| DIRECTIONS |
Copy out all of the data word for word. Omit every picture.

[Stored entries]
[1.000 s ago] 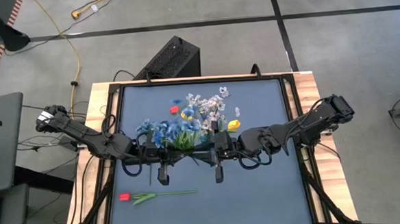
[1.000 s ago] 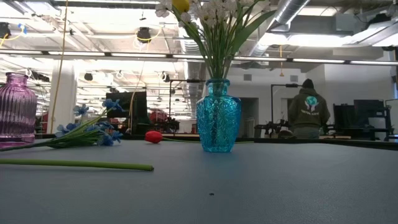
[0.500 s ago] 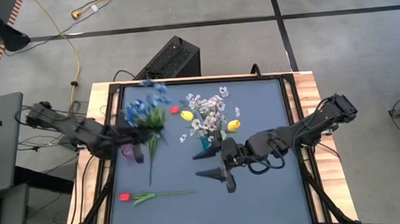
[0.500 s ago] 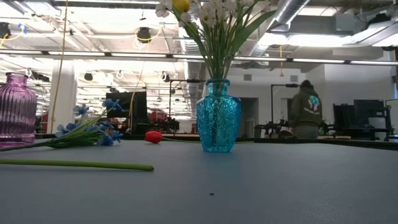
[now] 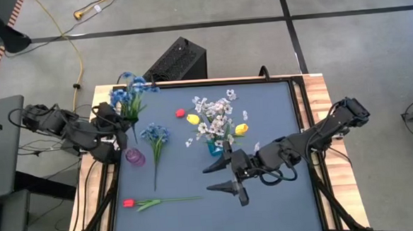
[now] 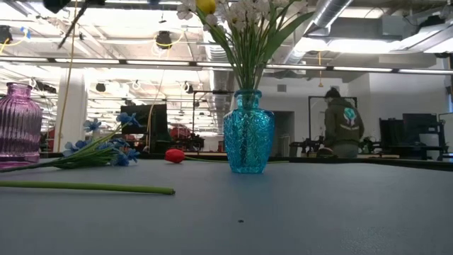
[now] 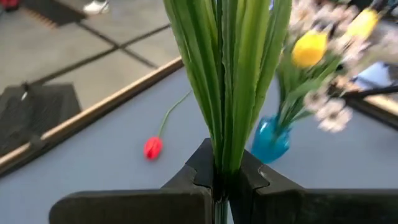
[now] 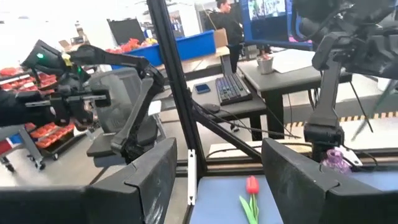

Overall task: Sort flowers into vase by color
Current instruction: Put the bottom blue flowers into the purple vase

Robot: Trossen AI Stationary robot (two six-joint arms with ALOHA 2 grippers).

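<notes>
The left pincer (image 7: 221, 180) is gripping a blue spray (image 5: 129, 91) at upper left, seemingly bound for the purple vase (image 5: 134, 157). White sprays and a yellow tulip are standing in the blue vase (image 5: 214, 147); another blue spray (image 5: 154, 136) and red tulips (image 5: 130, 203) are lying on the desk (image 5: 281, 196), while the right pincer (image 5: 227, 178) is gaping wide, empty.

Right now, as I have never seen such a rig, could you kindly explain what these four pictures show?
Two dark robot arms work at a table, sorting artificial flowers. One picture looks down from above, one looks level across the tabletop, and one comes from each wrist. The left gripper has its jaws shut on a blue spray, lifted near the table's left edge. The right gripper hangs open and empty. A blue vase holds white sprays and yellow tulips. A purple vase, another blue bunch and two red tulips lie on the table.
</notes>
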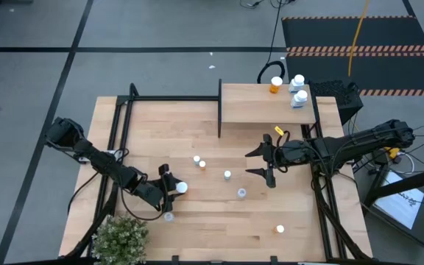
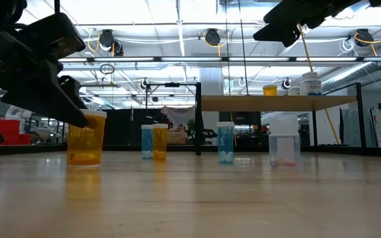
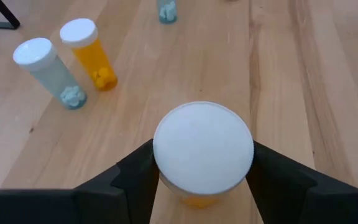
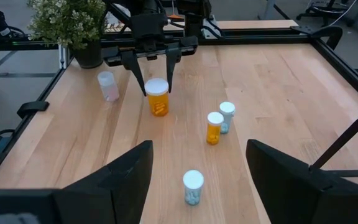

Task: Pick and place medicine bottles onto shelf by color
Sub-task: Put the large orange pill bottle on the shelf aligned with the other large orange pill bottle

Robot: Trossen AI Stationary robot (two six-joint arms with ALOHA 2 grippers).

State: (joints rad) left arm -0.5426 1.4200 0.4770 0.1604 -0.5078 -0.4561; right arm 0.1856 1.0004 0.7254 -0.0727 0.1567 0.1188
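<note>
Orange bottle in the grip: a large orange bottle [image 3: 202, 155] with a white cap stands upright on the table [image 1: 197, 228], on the side away from the shelf, near the potted plant [image 1: 120, 237].
Left gripper: the left gripper [image 1: 174, 188] sits around this bottle; its two dark fingers [image 3: 135, 171] lie against both sides of the cap, grasping it, and the bottle's base rests on the wood.
Clear bottle: a pale bottle [image 1: 168, 216] stands just beside the gripped one, between it and the plant.
Pair of small bottles: an orange bottle [image 4: 214, 127] and a pale blue one [image 4: 227, 117] stand upright, touching or almost touching, between the gripped bottle and the shelf.
Other loose bottles: a pale blue bottle [image 1: 227, 175] and a clear one [image 1: 241, 193] stand near the middle of the table; a small orange one [image 1: 280, 229] stands well apart from the shelf, towards the table's near edge.
Shelf: the shelf [image 1: 252, 107] is a raised light-wood panel at the table's far side, with a thin black upright edge.
On the shelf: one orange bottle [image 1: 275, 85] and, just beside it, two pale bottles [image 1: 299, 92] close together.
Right gripper: the right gripper [image 1: 260, 163] hangs above the table just in front of the shelf, its fingers spread wide and holding nothing.
</note>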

| TASK OUTPUT |
[1.000 s ago] 
[1.000 s ago] 
[0.500 s ago] 
[0.500 s ago] 
[now] 
[now] 
[now] 
[now] 

Overall task: Sort flowers into vase by color
Current instruction: Put the bottom blue flowers into the purple vase

Robot: Trossen AI Stationary robot (two six-joint arms with ALOHA 2 grippers).

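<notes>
The left pincer (image 7: 221, 180) is gripping a blue spray (image 5: 129, 91) at upper left, seemingly bound for the purple vase (image 5: 134, 157). White sprays and a yellow tulip are standing in the blue vase (image 5: 214, 147); another blue spray (image 5: 154, 136) and red tulips (image 5: 130, 203) are lying on the desk (image 5: 281, 196), while the right pincer (image 5: 227, 178) is gaping wide, empty.

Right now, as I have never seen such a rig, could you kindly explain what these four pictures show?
Two dark robot arms work at a table, sorting artificial flowers. One picture looks down from above, one looks level across the tabletop, and one comes from each wrist. The left gripper has its jaws shut on a blue spray, lifted near the table's left edge. The right gripper hangs open and empty. A blue vase holds white sprays and yellow tulips. A purple vase, another blue bunch and two red tulips lie on the table.
</notes>
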
Task: Pick and place medicine bottles onto shelf by color
Sub-task: Put the large orange pill bottle on the shelf aligned with the other large orange pill bottle

Robot: Trossen AI Stationary robot (two six-joint arms with ALOHA 2 grippers).

State: (joints rad) left arm -0.5426 1.4200 0.4770 0.1604 -0.5078 -0.4561; right arm 0.1856 1.0004 0.7254 -0.0727 0.1567 0.1188
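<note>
Orange bottle in the grip: a large orange bottle [image 3: 202, 155] with a white cap stands upright on the table [image 1: 197, 228], on the side away from the shelf, near the potted plant [image 1: 120, 237].
Left gripper: the left gripper [image 1: 174, 188] sits around this bottle; its two dark fingers [image 3: 135, 171] lie against both sides of the cap, grasping it, and the bottle's base rests on the wood.
Clear bottle: a pale bottle [image 1: 168, 216] stands just beside the gripped one, between it and the plant.
Pair of small bottles: an orange bottle [image 4: 214, 127] and a pale blue one [image 4: 227, 117] stand upright, touching or almost touching, between the gripped bottle and the shelf.
Other loose bottles: a pale blue bottle [image 1: 227, 175] and a clear one [image 1: 241, 193] stand near the middle of the table; a small orange one [image 1: 280, 229] stands well apart from the shelf, towards the table's near edge.
Shelf: the shelf [image 1: 252, 107] is a raised light-wood panel at the table's far side, with a thin black upright edge.
On the shelf: one orange bottle [image 1: 275, 85] and, just beside it, two pale bottles [image 1: 299, 92] close together.
Right gripper: the right gripper [image 1: 260, 163] hangs above the table just in front of the shelf, its fingers spread wide and holding nothing.
</note>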

There's no more to the output.